- [WORK TASK]
Bring together copies of the lines in the data below that contain the word "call".

Saved entries
——————————

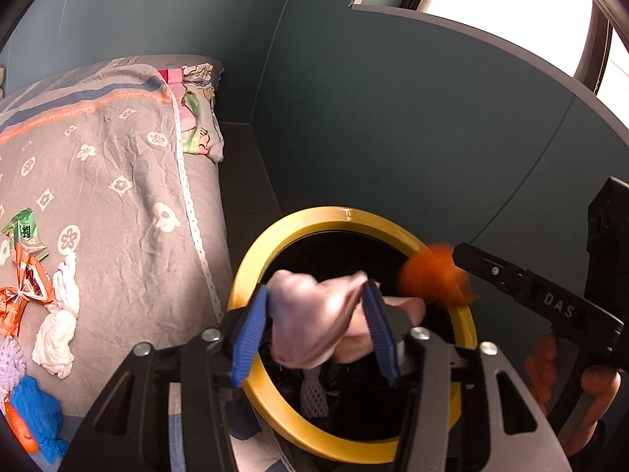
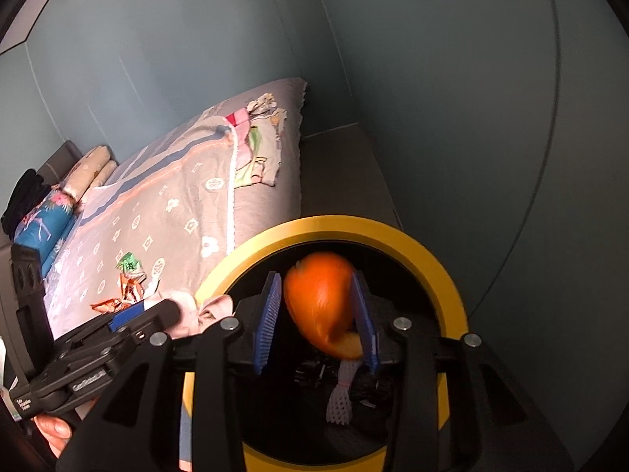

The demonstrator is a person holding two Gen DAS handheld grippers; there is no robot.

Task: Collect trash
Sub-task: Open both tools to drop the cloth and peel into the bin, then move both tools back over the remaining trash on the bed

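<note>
A black bin with a gold rim (image 1: 346, 214) (image 2: 342, 224) stands on the floor beside the bed. My left gripper (image 1: 314, 289) hangs over the bin's mouth, jaws apart, with a crumpled pink tissue (image 1: 314, 314) (image 2: 196, 310) blurred and loose between the blue pads. My right gripper (image 2: 316, 275) is also above the bin, open, and a blurred orange peel (image 2: 322, 303) (image 1: 432, 275) sits between its pads with a gap on the left side. A white foam net (image 2: 342, 393) lies at the bottom of the bin.
On the grey bedspread (image 1: 118, 157) lie a green wrapper (image 1: 25, 232), orange wrappers (image 1: 23, 295), a white tissue (image 1: 59, 326) and a blue wad (image 1: 35, 405). Folded clothes (image 2: 259, 149) sit at the bed's far end. A teal wall (image 1: 393, 118) runs behind the bin.
</note>
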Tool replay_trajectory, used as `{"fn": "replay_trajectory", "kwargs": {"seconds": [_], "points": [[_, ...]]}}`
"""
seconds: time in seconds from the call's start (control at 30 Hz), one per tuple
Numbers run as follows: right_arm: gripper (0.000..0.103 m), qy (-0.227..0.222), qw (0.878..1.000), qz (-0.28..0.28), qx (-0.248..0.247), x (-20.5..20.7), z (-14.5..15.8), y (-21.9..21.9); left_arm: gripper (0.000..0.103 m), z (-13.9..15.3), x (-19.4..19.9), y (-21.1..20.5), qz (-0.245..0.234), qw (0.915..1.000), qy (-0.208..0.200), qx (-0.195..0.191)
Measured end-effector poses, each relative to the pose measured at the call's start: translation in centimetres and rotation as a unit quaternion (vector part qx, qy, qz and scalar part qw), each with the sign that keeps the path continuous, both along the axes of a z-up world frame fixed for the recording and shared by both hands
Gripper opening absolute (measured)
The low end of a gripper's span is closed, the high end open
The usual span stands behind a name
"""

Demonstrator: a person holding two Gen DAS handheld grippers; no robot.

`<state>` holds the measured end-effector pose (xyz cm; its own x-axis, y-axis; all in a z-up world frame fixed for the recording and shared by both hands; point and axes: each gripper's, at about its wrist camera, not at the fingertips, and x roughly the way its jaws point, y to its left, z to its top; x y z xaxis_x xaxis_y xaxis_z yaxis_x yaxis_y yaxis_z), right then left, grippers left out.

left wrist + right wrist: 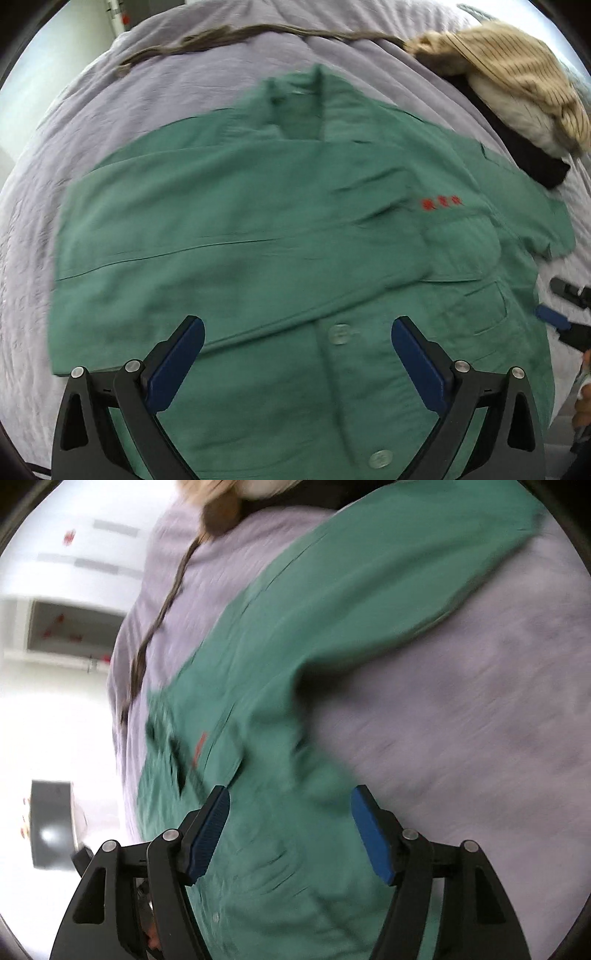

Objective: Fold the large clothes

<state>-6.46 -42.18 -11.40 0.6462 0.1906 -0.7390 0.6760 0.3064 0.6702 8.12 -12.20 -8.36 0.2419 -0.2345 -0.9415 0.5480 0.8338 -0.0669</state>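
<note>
A green button-up shirt (258,229) lies front up on a lilac bed sheet (155,85), collar at the far side, its left sleeve folded across the chest. My left gripper (297,325) is open and empty, hovering over the button placket near the hem. In the right wrist view the shirt (280,672) runs diagonally, its other sleeve (424,554) stretched out on the sheet (480,720). My right gripper (290,797) is open and empty above the shirt's side, near the chest pocket. It also shows at the right edge of the left wrist view (561,310).
A beige striped and cream garment pile (517,85) with a black piece (517,147) lies at the far right of the bed. A dark brown cord-like strip (229,37) runs along the far side. A white wall and a cabinet (70,631) lie beyond the bed's edge.
</note>
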Motion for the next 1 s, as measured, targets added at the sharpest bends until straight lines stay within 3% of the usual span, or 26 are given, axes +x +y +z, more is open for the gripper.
{"fn": "replay_trajectory", "kwargs": {"seconds": [0.23,0.4,0.73,0.77,0.8,0.87,1.0], "points": [[0.072,0.01,0.995,-0.101,-0.017,-4.2,-1.2,-9.1,0.101,-1.4,-1.0,-4.8,-0.002,0.9994,0.033,0.005],[0.072,0.004,0.988,-0.156,0.001,-5.8,-2.9,-15.2,0.101,-2.2,-1.6,-7.0,0.005,0.9976,0.069,-0.011],[0.072,-0.059,0.97,-0.228,0.065,-4.6,-6.0,-21.0,0.101,-2.5,-3.7,-10.3,-0.004,0.9975,0.068,-0.015],[0.063,-0.07,0.967,-0.233,0.08,-4.5,-6.2,-21.2,0.101,-2.6,-3.8,-10.4,-0.005,0.997,0.074,-0.021],[0.035,-0.076,0.965,-0.232,0.092,-4.3,-6.5,-21.2,0.101,-2.6,-3.9,-10.4,-0.004,0.9963,0.081,-0.027],[0.004,-0.08,0.965,-0.225,0.11,-4.2,-6.8,-21.1,0.101,-2.6,-3.9,-10.2,-0.001,0.9945,0.096,-0.041],[0.004,-0.123,0.97,-0.188,0.092,-2.6,-4.4,-20.0,0.101,-2.2,-3.8,-9.8,0.008,0.9954,0.084,-0.045]]}}
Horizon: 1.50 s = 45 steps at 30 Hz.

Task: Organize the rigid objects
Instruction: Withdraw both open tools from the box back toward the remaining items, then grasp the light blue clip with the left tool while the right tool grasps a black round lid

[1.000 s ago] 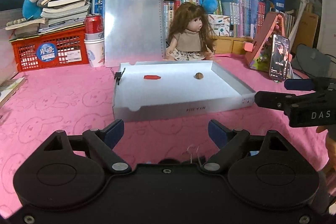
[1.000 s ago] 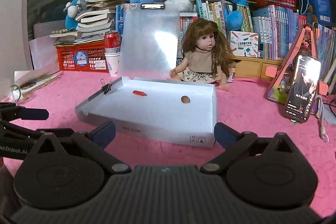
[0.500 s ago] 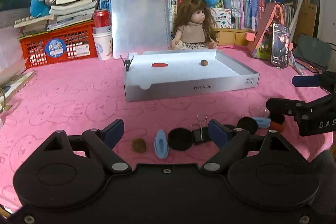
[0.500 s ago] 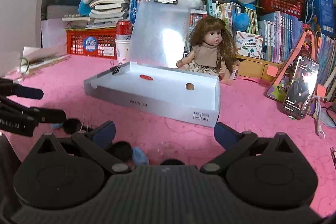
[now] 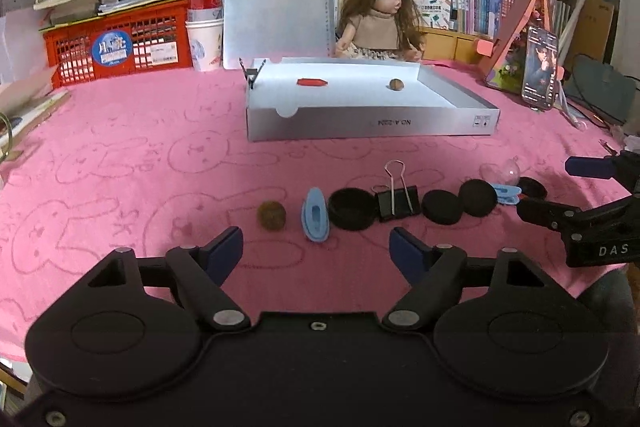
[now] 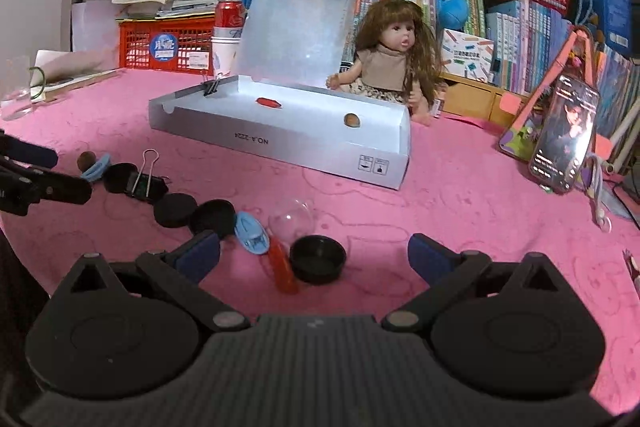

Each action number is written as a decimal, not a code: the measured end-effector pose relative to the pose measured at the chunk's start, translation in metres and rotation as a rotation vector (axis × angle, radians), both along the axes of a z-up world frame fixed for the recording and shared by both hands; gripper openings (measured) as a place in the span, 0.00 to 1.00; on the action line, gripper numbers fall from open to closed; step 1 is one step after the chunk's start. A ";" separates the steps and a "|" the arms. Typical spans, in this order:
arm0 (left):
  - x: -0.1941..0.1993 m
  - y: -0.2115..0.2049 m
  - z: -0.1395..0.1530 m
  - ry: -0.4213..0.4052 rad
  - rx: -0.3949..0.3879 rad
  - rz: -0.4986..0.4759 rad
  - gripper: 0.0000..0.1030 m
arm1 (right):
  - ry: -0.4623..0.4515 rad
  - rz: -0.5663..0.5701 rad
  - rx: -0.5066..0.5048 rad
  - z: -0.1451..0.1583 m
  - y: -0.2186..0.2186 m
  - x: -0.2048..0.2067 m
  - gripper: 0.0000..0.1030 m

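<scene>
Small items [image 5: 352,209] in row; box [image 5: 372,123] behind.

Right hand-held gripper [image 6: 314,249] open over the pink desk [image 6: 460,211], nothing between the blue pads. Just ahead: black cap [image 6: 318,259], red tube [image 6: 283,269], blue clip [image 6: 252,231], clear dome [image 6: 292,219]. Further left: black discs, binder clip [image 6: 145,181]. Beyond, open grey box [image 6: 280,143] holding a red piece [image 6: 269,102] and a nut [image 6: 352,120]. Left hand-held gripper [image 6: 28,177] at left edge.
</scene>
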<state>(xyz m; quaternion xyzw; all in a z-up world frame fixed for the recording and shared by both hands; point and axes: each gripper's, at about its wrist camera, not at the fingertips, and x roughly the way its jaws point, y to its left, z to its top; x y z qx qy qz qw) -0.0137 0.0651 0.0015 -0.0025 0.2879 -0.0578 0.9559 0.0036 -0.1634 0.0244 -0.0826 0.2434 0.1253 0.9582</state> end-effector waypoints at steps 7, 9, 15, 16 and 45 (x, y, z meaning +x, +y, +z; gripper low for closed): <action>-0.002 -0.001 0.001 -0.005 -0.011 -0.001 0.47 | 0.006 -0.030 0.056 0.002 -0.013 -0.005 0.92; -0.002 0.000 0.003 -0.009 -0.026 0.004 0.41 | -0.011 -0.050 0.072 0.004 -0.017 -0.006 0.83; 0.000 -0.004 0.010 -0.052 -0.004 -0.001 0.37 | -0.006 -0.100 0.085 0.006 -0.025 -0.002 0.54; 0.002 -0.005 0.010 -0.047 -0.005 -0.002 0.36 | 0.000 -0.096 0.081 0.005 -0.024 -0.002 0.52; 0.020 -0.005 -0.001 0.000 -0.014 0.025 0.21 | 0.051 -0.050 0.013 -0.007 -0.001 0.009 0.50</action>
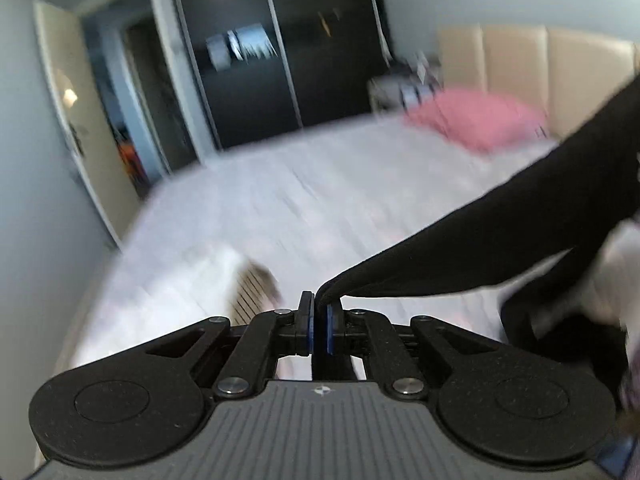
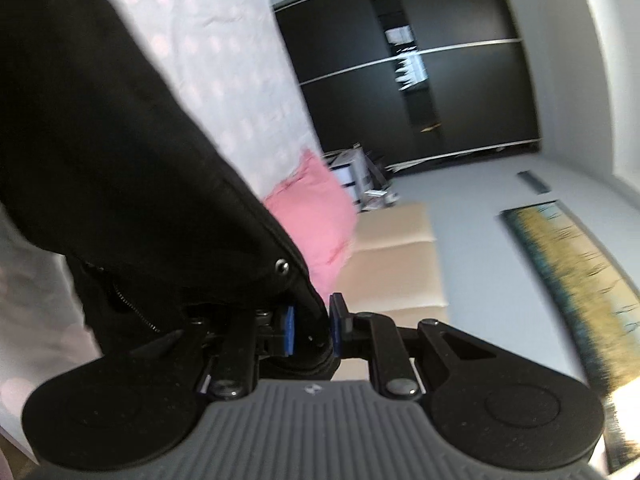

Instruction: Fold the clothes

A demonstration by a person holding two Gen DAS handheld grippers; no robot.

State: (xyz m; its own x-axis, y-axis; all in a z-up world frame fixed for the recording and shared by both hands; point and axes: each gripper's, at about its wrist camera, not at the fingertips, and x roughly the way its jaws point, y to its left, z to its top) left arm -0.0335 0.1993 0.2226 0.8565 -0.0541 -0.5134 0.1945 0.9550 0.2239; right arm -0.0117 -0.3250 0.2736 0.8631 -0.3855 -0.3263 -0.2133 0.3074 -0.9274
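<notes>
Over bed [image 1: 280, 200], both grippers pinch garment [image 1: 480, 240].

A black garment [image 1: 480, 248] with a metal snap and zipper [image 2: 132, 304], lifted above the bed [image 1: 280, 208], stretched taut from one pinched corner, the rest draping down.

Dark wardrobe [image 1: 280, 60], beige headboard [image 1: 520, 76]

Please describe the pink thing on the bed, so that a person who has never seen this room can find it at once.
Look at the wide bed with the pale cover. At its far end, against the beige padded headboard, lies one pink pillow. It is the only pink thing there; the garment in front is black.
</notes>
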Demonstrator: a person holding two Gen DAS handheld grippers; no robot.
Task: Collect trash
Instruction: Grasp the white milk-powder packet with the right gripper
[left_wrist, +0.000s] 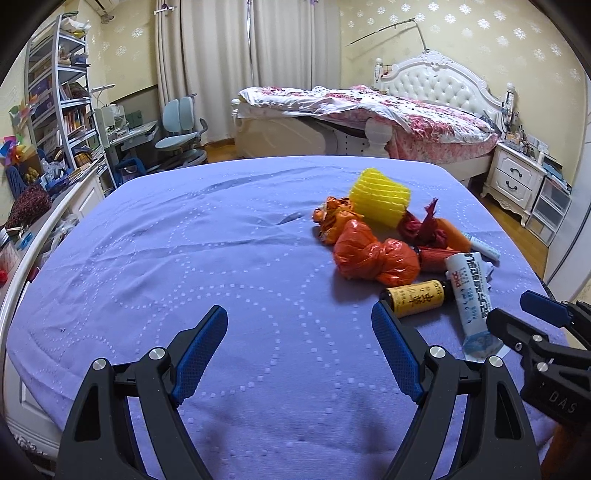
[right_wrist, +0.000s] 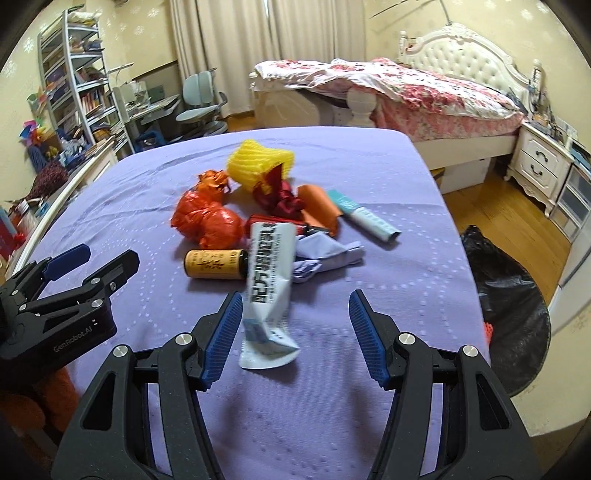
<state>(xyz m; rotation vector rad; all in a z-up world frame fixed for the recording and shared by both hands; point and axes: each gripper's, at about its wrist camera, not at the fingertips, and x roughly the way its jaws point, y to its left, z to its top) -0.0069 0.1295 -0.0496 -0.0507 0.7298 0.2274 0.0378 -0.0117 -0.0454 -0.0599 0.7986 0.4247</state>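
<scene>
A heap of trash lies on the purple bedsheet (left_wrist: 207, 258): a yellow foam net (left_wrist: 380, 197), an orange plastic bag (left_wrist: 373, 254), a small yellow-labelled bottle (left_wrist: 415, 297) and a long white wrapper (left_wrist: 471, 295). My left gripper (left_wrist: 299, 314) hangs open over bare sheet left of the heap, its right finger close to the bottle. My right gripper (right_wrist: 295, 299) is open above the near end of the white wrapper (right_wrist: 269, 273), which lies beside its left finger without being pinched. A teal and white tube (right_wrist: 365, 214) and crumpled pale paper (right_wrist: 325, 258) lie behind.
A black trash bag (right_wrist: 509, 302) stands open on the wooden floor to the right of the bed. A second bed (left_wrist: 388, 110) with a floral cover, a white nightstand (left_wrist: 515, 177), a desk chair (left_wrist: 181, 129) and a bookshelf (left_wrist: 62, 99) stand beyond.
</scene>
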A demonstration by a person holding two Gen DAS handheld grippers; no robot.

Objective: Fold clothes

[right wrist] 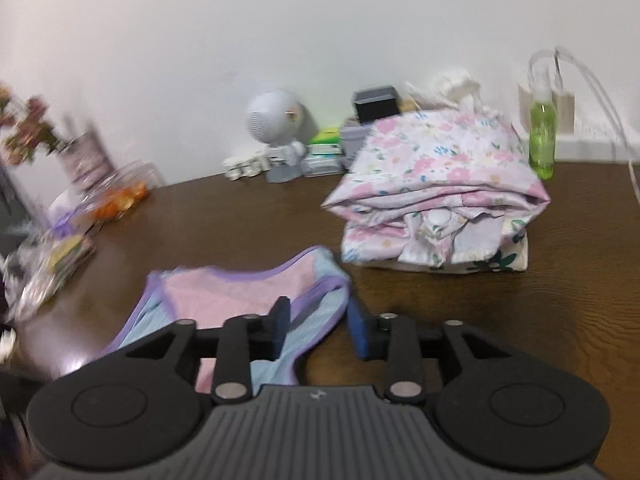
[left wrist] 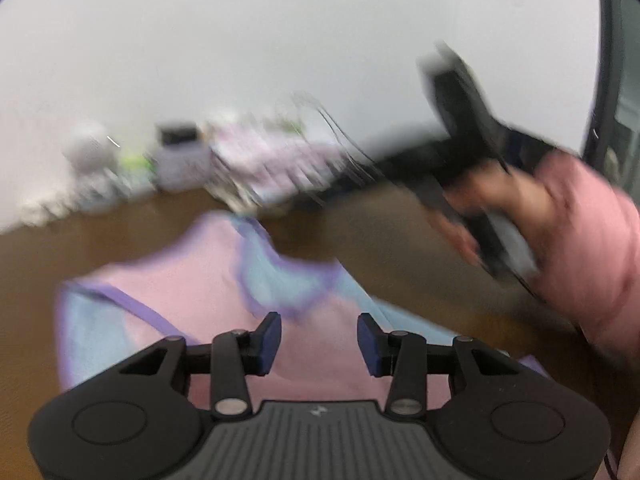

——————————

- [PROBLEM SOLUTION]
seconds: time in seconds from the call's start (control at 30 Hz), one per tuple
Measured end-effector poses, each relative to the pose measured at the call's start: translation in centimetres and rotation as a unit quaternion (vector part qx, qy, qz and scalar part qw), each with the sign that keeps the path continuous, both along the axes of a z-up world frame fixed for the recording and shared by both hands

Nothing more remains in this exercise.